Retype, word for word, every line of the records below starting at the one that contains "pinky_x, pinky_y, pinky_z" and ending at the one that contains "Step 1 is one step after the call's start"; include both of those lines and nothing more.
BEGIN Material supplied
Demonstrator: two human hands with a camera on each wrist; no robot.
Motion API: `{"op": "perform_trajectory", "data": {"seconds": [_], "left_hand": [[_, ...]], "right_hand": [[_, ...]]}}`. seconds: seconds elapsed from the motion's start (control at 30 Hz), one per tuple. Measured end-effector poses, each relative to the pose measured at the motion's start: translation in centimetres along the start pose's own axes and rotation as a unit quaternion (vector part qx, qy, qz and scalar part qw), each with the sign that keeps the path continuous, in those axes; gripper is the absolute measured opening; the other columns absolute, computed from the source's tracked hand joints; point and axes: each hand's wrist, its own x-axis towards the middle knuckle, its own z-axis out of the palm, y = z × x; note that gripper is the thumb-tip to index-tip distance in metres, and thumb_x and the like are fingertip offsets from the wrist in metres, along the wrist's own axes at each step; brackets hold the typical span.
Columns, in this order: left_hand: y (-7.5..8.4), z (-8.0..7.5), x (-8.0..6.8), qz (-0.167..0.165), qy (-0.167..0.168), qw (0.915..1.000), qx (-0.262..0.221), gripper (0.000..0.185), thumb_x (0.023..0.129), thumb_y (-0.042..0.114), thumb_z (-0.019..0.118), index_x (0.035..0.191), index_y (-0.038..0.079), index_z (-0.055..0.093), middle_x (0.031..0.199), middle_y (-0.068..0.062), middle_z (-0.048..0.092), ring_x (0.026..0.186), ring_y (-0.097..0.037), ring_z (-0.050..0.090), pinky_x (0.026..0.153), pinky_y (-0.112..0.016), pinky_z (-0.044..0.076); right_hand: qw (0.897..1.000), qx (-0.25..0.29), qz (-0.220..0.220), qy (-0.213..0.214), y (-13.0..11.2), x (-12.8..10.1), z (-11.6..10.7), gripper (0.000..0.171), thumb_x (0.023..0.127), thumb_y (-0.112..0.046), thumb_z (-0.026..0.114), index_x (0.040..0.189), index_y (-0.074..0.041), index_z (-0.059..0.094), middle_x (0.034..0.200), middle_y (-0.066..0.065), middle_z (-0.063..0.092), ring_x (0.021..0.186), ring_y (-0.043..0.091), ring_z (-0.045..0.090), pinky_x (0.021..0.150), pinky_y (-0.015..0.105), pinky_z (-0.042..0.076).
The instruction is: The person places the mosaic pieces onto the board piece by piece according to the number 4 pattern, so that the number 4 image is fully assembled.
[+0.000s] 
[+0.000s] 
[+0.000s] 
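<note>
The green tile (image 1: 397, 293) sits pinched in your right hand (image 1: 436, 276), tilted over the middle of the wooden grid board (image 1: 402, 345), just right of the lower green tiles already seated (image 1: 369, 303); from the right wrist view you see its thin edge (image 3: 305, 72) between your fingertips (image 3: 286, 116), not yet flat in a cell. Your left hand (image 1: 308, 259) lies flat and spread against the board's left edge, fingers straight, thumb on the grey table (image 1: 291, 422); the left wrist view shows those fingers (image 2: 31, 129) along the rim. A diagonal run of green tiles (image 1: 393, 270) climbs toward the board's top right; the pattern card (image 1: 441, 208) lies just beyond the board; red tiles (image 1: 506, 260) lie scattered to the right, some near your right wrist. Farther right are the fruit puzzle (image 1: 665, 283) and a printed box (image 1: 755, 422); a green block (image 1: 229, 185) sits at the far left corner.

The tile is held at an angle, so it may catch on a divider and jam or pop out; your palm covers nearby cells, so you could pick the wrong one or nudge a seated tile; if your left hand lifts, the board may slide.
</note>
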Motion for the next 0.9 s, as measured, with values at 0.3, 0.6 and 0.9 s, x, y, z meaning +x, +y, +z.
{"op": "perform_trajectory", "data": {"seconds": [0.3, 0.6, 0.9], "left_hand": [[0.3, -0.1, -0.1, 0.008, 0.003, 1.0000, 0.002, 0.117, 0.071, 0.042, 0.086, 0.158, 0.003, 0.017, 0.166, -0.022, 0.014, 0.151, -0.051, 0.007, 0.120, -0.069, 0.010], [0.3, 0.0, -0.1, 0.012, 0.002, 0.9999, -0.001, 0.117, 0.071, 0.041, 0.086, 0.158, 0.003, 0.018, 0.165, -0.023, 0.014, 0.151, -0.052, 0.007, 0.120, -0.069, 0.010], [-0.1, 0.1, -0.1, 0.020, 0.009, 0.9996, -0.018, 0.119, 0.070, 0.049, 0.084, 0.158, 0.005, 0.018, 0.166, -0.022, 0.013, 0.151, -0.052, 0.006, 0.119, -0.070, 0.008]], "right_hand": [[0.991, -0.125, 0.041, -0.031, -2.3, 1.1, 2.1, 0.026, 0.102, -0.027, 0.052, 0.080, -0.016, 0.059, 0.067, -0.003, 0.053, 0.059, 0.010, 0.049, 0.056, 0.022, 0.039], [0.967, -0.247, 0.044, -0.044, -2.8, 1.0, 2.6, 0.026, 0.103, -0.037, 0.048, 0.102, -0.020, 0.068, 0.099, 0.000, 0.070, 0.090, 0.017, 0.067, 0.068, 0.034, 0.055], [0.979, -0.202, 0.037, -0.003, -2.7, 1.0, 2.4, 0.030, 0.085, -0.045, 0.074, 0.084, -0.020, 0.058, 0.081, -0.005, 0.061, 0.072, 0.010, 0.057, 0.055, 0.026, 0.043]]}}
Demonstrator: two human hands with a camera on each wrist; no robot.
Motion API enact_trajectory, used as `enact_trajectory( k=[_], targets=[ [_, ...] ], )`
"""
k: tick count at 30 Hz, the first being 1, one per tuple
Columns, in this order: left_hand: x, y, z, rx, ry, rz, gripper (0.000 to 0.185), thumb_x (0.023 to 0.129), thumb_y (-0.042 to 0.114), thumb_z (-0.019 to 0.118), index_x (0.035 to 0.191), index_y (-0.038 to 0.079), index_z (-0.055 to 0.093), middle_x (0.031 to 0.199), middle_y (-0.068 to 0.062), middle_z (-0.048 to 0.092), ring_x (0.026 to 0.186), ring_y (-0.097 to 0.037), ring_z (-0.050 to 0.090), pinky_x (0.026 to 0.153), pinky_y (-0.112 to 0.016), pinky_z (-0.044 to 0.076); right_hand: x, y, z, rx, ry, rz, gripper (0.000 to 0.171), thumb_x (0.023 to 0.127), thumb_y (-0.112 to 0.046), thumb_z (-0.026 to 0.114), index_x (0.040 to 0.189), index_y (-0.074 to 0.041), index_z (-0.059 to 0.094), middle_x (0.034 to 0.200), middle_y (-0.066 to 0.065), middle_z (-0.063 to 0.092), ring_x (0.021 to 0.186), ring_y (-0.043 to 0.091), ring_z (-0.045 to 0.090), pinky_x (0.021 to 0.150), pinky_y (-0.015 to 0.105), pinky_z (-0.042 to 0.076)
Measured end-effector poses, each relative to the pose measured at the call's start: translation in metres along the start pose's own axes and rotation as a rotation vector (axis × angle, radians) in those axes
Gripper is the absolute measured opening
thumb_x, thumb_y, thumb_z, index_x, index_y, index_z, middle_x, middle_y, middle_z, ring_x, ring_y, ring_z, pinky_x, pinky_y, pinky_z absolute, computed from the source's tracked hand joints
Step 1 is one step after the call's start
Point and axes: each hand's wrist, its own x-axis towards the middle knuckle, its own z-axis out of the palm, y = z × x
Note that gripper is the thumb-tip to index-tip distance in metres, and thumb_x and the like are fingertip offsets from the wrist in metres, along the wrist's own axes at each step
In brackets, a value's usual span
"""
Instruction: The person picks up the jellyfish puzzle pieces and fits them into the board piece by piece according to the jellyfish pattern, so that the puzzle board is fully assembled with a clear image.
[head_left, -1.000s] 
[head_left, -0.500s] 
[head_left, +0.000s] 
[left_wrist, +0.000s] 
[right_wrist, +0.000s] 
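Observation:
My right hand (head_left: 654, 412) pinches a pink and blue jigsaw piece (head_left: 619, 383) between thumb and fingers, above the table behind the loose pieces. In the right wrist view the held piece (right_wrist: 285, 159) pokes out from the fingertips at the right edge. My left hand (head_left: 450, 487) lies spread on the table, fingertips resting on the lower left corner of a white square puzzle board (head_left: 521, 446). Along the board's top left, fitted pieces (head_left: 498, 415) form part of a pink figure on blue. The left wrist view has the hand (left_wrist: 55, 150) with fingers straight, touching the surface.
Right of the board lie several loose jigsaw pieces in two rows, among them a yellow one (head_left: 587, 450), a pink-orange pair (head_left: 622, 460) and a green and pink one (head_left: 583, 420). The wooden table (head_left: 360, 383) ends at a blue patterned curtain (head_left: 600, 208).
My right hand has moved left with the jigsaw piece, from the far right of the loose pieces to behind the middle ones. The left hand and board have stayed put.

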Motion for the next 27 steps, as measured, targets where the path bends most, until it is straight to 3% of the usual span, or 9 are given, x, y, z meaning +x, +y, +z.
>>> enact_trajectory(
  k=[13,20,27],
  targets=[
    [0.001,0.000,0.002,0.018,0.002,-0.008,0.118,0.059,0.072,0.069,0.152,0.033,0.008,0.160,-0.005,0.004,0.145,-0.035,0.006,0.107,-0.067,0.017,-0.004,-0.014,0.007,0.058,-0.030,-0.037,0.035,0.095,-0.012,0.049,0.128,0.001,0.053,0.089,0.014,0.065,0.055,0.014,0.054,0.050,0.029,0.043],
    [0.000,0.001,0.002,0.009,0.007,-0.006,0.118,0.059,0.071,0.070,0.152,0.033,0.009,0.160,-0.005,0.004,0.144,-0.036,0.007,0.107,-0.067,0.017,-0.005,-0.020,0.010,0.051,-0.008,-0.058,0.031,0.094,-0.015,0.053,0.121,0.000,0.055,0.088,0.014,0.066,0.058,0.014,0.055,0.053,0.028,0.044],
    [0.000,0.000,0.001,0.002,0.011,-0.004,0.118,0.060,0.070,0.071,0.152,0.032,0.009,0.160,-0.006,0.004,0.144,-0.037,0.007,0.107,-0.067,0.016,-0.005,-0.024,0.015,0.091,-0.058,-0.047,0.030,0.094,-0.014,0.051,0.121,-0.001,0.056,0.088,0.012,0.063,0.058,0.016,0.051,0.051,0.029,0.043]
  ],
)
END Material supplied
**Exercise output**
thumb_x, thumb_y, thumb_z, index_x, index_y, index_z, middle_x, middle_y, middle_z, ring_x, ring_y, ring_z, pinky_x, pinky_y, pinky_z absolute, computed from the source's tracked hand joints
Step 1 is one step after the call's start

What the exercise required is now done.